Last week in this blog an exchange about the retail forex market was highlighted. It involved an article in the Financial Times asking the question why anyone would want to trade forex, with LeapRate offering up a counterpoint reply. Basically, what we have is a situation where one side (the FT) is listing all sorts of reasons why individuals should steer clear of the market while the other side is suggesting that most of those reasons are exactly the things which attract traders (there are also a number of comments on the original article, mainly in support). The points of conflict are interesting.
One of the points the FT article seems to make is that the forex market, because of its size, is very efficient. The pro-efficiency argument being made here is that economic and political news is almost instantly reflected in exchange rates. While this is a classic efficient markets condition, if fails to take into consideration the way and how much markets react to new information.
If a market is truly efficient it would instantly move to the new price indicated by the news. It wouldn’t over/under-react ever. Anyone who’s ever watched exchange rates (or just about any other prices) after a major news release over any reasonable period of time knows they often have initial reactions which just don’t hold up. Over-reactions get reversed and under-reactions lead to new trends.
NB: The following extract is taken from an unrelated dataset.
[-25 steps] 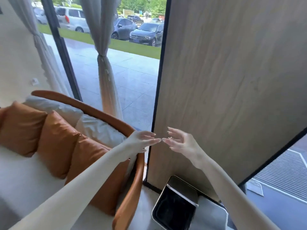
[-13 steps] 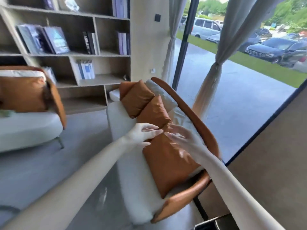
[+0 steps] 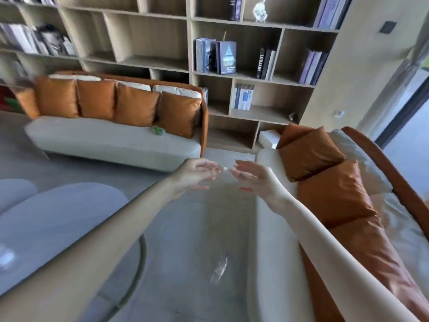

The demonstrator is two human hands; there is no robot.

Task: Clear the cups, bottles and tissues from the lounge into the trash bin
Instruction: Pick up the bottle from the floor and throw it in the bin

Neither are indicative of market efficiency and by definition represent profitable trading opportunities if they can be spotted.
Small moves and leverage
The FT article makes note of the relatively small moves in the forex market. This lower level of volatility is something I’ve documented previously (initially here, then following up here). In this case it is viewed at as a driver of the use of leverage in forex trading since it’s hard to make any real money off of small moves. This is fair enough, especially when you talk about a market where even big trends are not major percentage moves. That said, however, if traders use leverage simply take the same size risks in forex trading as they would in stocks or any other market, then there’s nothing here making forex worse from that perspective.
Can the use of leverage get you into trouble? Certainly! You can get into just as much trouble trading stocks with less leverage than trading forex with more, though. It’s not the market. It’s how you trade.
The FT article brings up the fact that forex trading is not exchange-based, though doesn’t really drill down on what this means other than referencing action taken against one of the larger forex brokers. The implication here, I think, is that exchange-traded markets are more transparent and better regulated. That’s fair enough. Given all the controversy over dark pools , flash crashes, and the like in the stock market, though, one can ask some questions about just how strong the exchange model is these days. Additionally, the market for US Treasury debt is primarily OTC (putting aside futures), and it seems to function quite well – at least if you put aside the impact of all the Federal Reserve activity there. While there are certainly short-comings of OTC markets, we cannot say the one for forex is necessarily worse than the alternatives.
This ties a back to the efficiency argument, but is something I feel needs specific addressing from both sides. It is certainly true that forex trading is highly concentrated in just a few pairs. Beyond that, there are only so many traded currencies and all their relationships are linked mathematically. As the FT article says, that means you don’t have the hidden gem opportunities you can find in the stock market where there are thousands of securities. It’s an extremely valid point as there are areas of the market where the big players simply cannot operation which can give the little guy a better prospect of performance.
Here’s the problem, though. It takes a lot of time and effort to find those little nuggets in the stock market. That’s a cost to the investor. Also, investors are still untrusting of individual stocks after all the scandals and such of the last decade plus. So not only can trading individual stocks involve more work than trading forex, it also involves a trust which for many just isn’t there. I’m not saying these are necessarily good reasons to trade forex, but it’s certainly a factor in some minds.
The argument unspoken
The one thing the author of the FT article didn’t bring up is the negative-sum nature of retail forex trading. That underpins all performance and creates a massive skill game akin to poker where over time the money will tend to flow into the hands of the best traders. At least in stocks the little guy can work with the benefit of the long-term trends given a sufficiently long investing horizon.
The bottom line is that while I certainly admit there are major challenges to those involved in retail forex trading, the arguments made in the FT article are fairly weak. They could go much deeper and get more to the heart of the situation.